__Problem statement__. Repeat the listing word for word, but skip any pictures.
++++
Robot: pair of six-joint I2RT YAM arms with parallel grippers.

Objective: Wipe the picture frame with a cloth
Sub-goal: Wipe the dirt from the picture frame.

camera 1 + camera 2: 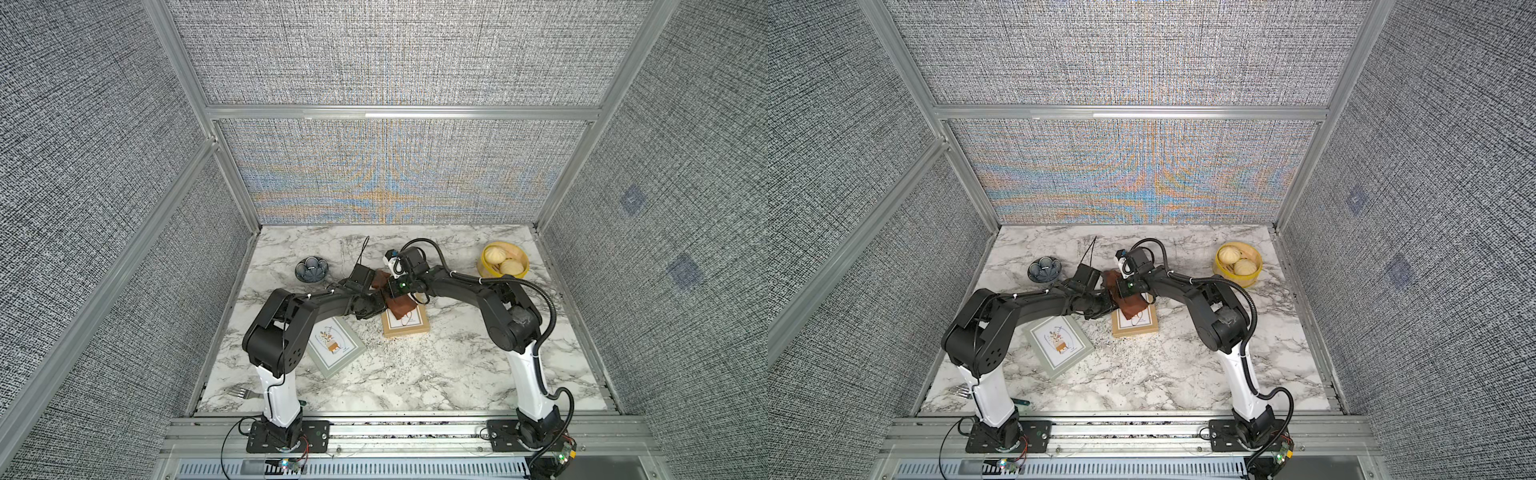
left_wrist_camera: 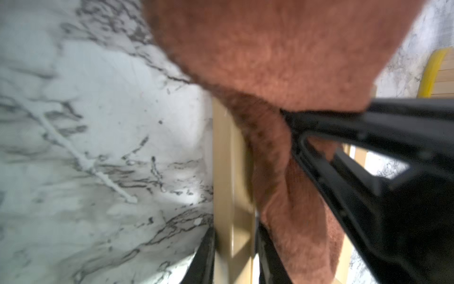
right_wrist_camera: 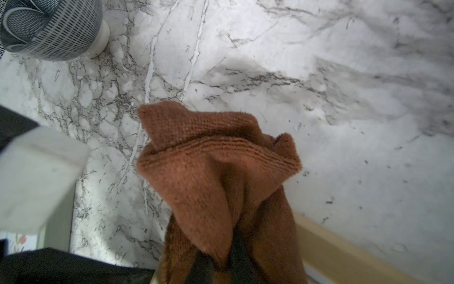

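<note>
- Pinching the cloth (image 3: 216, 177) in a bunch, the jaws of the right arm (image 1: 457, 286) are shut tight on it. Fabric bulges past their tips and hangs below them as a wad, which I judge serves as the wiping pad.
- Directly beneath those jaws, the cloth's lower end lies on the wooden picture frame (image 1: 409, 328). It covers the part of the face nearest them, and the part farther from them is bare.
- The jaws of the left arm (image 1: 324, 303) stand only a little apart, one on each side of the wooden picture frame (image 2: 231, 172) at its edge. They look closed on it as far as its width allows, probably to stop it sliding on the table (image 1: 436, 374) under the rubbing.
- Both sets of jaws sit close together, with cloth just beside the left pair. A stroke toward that pair risks a bump, so a stroke away looks safer.
- A greenish picture frame (image 1: 336, 347) lies flat, well apart from both sets of jaws and free of the cloth. Wiping seems under way on the wooden one only.
</note>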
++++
__Exercise answer__.
Robot: pair of six-joint I2RT YAM arms with parallel grippers.

Objective: Wipe the picture frame with a cloth
Sub-goal: Wipe the dirt from the picture frame.

camera 1 + camera 2: 
left_wrist_camera: 
right_wrist_camera: 

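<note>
- Pinching the cloth (image 3: 216, 177) in a bunch, the jaws of the right arm (image 1: 457, 286) are shut tight on it. Fabric bulges past their tips and hangs below them as a wad, which I judge serves as the wiping pad.
- Directly beneath those jaws, the cloth's lower end lies on the wooden picture frame (image 1: 409, 328). It covers the part of the face nearest them, and the part farther from them is bare.
- The jaws of the left arm (image 1: 324, 303) stand only a little apart, one on each side of the wooden picture frame (image 2: 231, 172) at its edge. They look closed on it as far as its width allows, probably to stop it sliding on the table (image 1: 436, 374) under the rubbing.
- Both sets of jaws sit close together, with cloth just beside the left pair. A stroke toward that pair risks a bump, so a stroke away looks safer.
- A greenish picture frame (image 1: 336, 347) lies flat, well apart from both sets of jaws and free of the cloth. Wiping seems under way on the wooden one only.
</note>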

There's no more to this exercise.